Dr. Hannah Palm is the last OB-GYN at the unit. She announced her resignation a couple weeks ago, effective mid-December. Three others quit ahead of her within the last year.
On Sept. 22, she was informed that a shift was coming up in which there were no nurses available. The bare minimum is two nurses per shift, she said.
“My biggest fear was that a patient would show up who was high-risk,” she said. “We’d have no nurse, and then have, you know, a poor patient outcome.”
So she and hospital executives decided to close the unit. That means patients who’d spent nine months preparing to have a baby at the hospital this month had to scramble to find another hospital, typically in Albuquerque 130 miles away.
Palm said the last straw was when Walker, her mentor, resigned, and she saw how staff at the unit got “zero respect.”

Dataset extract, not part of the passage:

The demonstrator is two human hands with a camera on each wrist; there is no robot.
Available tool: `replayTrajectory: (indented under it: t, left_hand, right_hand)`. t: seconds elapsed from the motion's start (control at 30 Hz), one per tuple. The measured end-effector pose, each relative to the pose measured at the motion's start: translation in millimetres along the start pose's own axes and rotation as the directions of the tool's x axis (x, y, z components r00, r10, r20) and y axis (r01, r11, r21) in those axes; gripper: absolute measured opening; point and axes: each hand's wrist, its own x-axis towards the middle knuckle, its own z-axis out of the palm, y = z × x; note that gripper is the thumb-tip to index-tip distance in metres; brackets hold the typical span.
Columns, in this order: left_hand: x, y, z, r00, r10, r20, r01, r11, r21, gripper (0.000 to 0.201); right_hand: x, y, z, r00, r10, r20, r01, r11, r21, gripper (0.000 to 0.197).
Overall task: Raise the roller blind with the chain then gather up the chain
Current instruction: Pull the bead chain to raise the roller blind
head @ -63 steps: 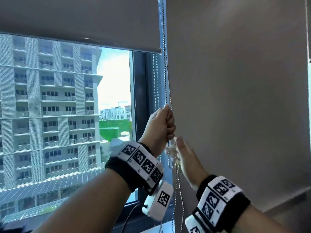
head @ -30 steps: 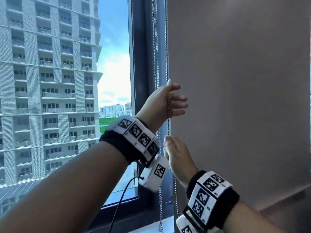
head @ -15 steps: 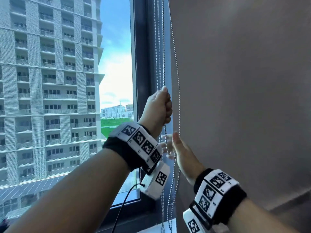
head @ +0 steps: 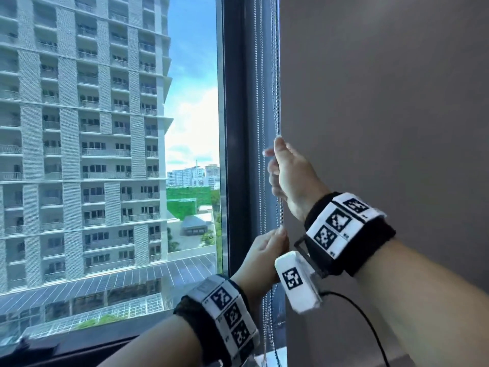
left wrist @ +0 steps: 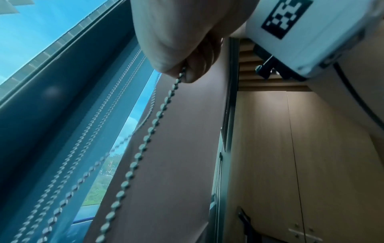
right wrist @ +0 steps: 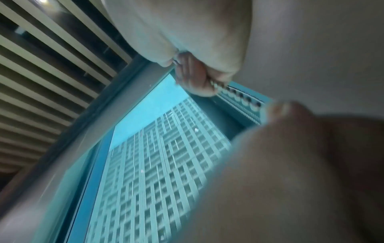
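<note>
The bead chain (head: 276, 102) hangs along the dark window frame (head: 238, 128), next to other chain strands. My right hand (head: 288, 176) grips the chain high up, fingers curled round it. Just below, my left hand (head: 264, 255) holds the same chain, and slack strands hang under it toward the sill. The left wrist view shows the left hand (left wrist: 182, 41) pinching the chain (left wrist: 145, 143). In the right wrist view the right hand (right wrist: 187, 32) is closed on the chain (right wrist: 239, 96). The raised blind's lower edge lies above the head view.
A second grey blind (head: 383, 128) hangs lowered right of the chain, close behind my right hand. Through the glass (head: 105, 154) stands a tall apartment block. A black cable (head: 370, 327) trails from the right wrist unit (head: 299, 282). The sill (head: 272, 358) lies below.
The blind's lower edge, visible two seconds ago, has gone up out of view. My hands have swapped places: the right one now grips above, the left one below.
</note>
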Motion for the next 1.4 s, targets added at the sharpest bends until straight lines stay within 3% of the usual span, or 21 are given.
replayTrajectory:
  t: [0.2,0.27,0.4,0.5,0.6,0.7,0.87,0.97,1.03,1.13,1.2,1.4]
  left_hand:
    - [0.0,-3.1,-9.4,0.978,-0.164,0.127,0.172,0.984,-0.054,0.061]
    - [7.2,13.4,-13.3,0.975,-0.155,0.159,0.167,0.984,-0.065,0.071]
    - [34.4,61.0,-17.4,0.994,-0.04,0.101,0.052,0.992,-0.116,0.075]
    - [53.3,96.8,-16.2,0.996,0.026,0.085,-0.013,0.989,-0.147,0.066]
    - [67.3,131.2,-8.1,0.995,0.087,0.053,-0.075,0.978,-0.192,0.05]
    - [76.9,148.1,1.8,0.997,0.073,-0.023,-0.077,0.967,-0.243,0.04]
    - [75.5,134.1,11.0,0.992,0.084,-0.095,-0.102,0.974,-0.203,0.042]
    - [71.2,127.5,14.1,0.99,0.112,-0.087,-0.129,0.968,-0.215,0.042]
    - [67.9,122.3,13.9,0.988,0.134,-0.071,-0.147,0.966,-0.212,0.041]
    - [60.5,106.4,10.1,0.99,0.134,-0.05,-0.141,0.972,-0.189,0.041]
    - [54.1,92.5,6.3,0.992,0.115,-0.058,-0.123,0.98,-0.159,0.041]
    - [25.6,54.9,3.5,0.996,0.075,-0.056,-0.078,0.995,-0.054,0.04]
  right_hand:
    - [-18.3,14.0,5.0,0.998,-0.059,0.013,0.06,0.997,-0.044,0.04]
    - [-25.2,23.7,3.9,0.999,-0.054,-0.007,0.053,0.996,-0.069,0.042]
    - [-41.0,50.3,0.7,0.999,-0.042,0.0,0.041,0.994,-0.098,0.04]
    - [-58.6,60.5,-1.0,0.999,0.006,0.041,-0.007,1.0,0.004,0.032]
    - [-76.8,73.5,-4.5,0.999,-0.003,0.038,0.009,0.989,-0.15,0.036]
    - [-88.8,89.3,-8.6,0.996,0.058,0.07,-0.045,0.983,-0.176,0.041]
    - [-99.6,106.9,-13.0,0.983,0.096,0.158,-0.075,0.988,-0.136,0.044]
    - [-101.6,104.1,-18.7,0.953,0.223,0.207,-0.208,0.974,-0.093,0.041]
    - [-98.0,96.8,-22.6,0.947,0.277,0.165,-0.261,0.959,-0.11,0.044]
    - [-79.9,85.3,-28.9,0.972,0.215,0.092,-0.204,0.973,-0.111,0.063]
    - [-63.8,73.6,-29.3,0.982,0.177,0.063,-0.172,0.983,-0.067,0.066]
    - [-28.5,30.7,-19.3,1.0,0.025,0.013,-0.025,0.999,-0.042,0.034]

It’s possible the unit will be up and running again in the next few weeks, but that depends on how quickly executives can bring in new nurses. She said the hospital will need at least four.
The nationwide nursing shortage means traveling nurses are in high demand, so the hospital could have to pay huge salaries to staff an entire unit again. The hospital appears to have already posted a want ad, offering more than $4,000 a week for a 13-week rotation.
Until then, a person with an emergency pregnancy will be diverted to an improvised section of the emergency room without specialized staff.
It could all have been prevented, Palm said. It’s a violation of her oath, she said, to not provide safe care to patients who need it. So she felt she had to resign.
“We had a really solid group of four OB-GYNS, and so we wanted to stay here,” she said. “Losing all four of them was just a huge travesty. And that’s very specific to the mismanagement here.”